If this were an opinion that only a few erudite people expressed, I should regard it as easily explained. Because, independent of the real merits of the works that are the objects of his labors, the pedant is compelled to express sovereign admiration for the books that have cost him so much labor. It would be too much to have consecrated years of effort to a work unless it were admirable! But the tendency showed itself in other ways and other causes must accordingly be sought for.

Apart from this literary piety which, especially at certain periods, carries us back to the past, the ancient authors will always have a charm for us that modern productions will never know how to equal. That charm consists in showing us a world that lives in an intellectual state very different from our own. We must guard against thinking that the literary taste of a people is always the certain index of the state of society, and that the book which best represents the practical habits of the moment is the book that most charms the popular imagination. Such persons love to wander about in an ideal state that no longer exists and nourish themselves on their regrets.

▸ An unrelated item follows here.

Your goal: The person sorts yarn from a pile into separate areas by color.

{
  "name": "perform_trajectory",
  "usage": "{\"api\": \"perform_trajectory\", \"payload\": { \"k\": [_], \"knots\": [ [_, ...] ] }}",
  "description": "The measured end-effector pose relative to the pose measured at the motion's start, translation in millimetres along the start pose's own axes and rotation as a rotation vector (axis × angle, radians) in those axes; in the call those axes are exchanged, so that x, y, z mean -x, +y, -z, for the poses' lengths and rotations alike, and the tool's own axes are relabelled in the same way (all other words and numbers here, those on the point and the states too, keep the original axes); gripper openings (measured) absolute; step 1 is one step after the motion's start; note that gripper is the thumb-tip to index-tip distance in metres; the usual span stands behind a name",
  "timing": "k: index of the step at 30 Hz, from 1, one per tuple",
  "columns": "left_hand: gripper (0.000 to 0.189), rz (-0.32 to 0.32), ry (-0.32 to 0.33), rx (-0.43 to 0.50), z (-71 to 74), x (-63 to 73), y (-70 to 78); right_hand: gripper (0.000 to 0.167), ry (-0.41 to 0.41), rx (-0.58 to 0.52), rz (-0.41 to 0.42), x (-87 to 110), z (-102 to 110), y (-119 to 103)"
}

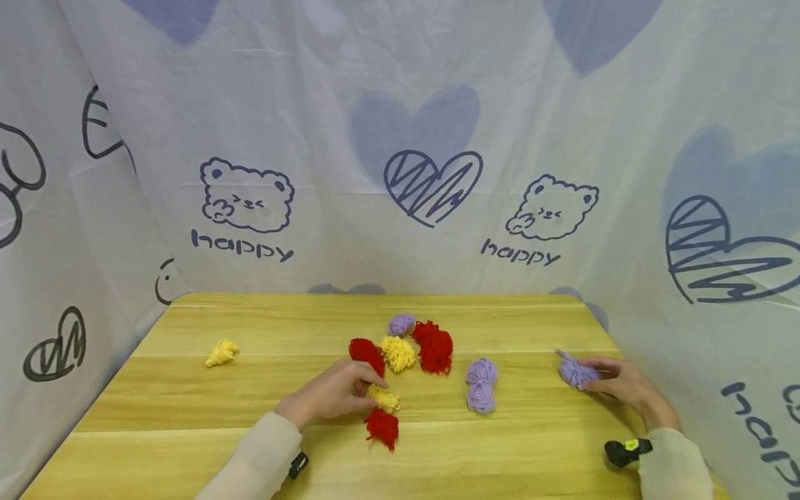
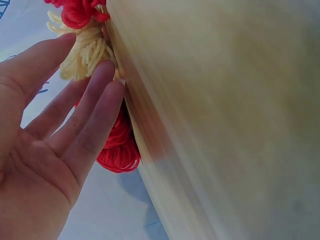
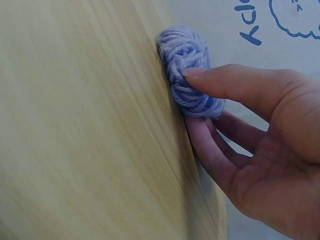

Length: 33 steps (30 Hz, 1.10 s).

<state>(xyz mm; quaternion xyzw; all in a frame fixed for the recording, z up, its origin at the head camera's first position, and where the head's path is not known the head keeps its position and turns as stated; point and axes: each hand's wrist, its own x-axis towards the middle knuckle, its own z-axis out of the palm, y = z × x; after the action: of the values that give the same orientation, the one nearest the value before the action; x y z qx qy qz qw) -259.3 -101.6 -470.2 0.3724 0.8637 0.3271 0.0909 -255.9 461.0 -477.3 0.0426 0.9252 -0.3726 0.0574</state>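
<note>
Near the table's middle my left hand holds a small yellow yarn bundle between thumb and fingers. In the left wrist view the thumb lies against this yellow yarn, with the fingertips along its other side. One red yarn bundle lies just beyond it and another red bundle just nearer. Over at the right side, my right hand grips a purple yarn bundle. Its thumb presses on the purple yarn in the right wrist view, and fingers curl beneath.
Farther back lie a yellow bundle, a purple bundle and red yarn. A purple bundle tied at its middle sits between the hands. Another yellow bundle is at the left. Printed cloth hangs behind the wooden table.
</note>
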Motion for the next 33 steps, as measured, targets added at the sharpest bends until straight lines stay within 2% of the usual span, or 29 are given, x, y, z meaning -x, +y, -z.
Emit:
{"api": "perform_trajectory", "payload": {
  "k": [9, 24, 33],
  "knots": [
    [0.027, -0.006, 0.001, 0.002, -0.1, -2.0, -0.9, 0.066, 0.001, 0.011, 0.003, -1.9, 0.0, 1.5],
    [0.016, 0.03, 0.008, 0.062, -0.1, -1.3, 0.5, 0.067, 0.0, 0.006, -0.017, -3.1, -1.0, 3.7],
    [0.013, 0.013, 0.03, 0.062, 0.8, -1.0, 0.2, 0.068, 0.002, 0.003, -0.015, -3.5, -0.8, 3.9]
  ]
}}
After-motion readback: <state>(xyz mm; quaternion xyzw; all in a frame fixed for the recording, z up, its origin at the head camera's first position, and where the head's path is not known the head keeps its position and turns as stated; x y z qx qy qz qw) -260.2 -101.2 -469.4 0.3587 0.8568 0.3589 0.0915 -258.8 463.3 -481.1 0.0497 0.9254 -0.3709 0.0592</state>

Was not the idyll in style during the years preceding the Revolution, and would not the man who judged our customs on the basis of our theatrical pieces and novels be making a very inaccurate analysis? Literary sympathies are subject to the same caprices, and the most widely read authors are often those whose naïveté and abandon - contrasting most strongly with the mannered tone of the century rest eyes that are wearied with beholding modern life. They are what we no longer are and what we regret not being

able to be; they are young and we are old. Just as an old man loves to recall his childhood and carries a clearer picture of it than of the intervening years, so our imagination, when abandoned to its instincts, turns in preference toward the books and naïve works that are full of juvenile zest and frank truthfulness that mark our literary youth. They represent to us that fantastic beauty which we desire along with our love for the slightly colder eternal beauty. Marble statues never keep us from enjoying miniatures, arabesques, or other caprices of art.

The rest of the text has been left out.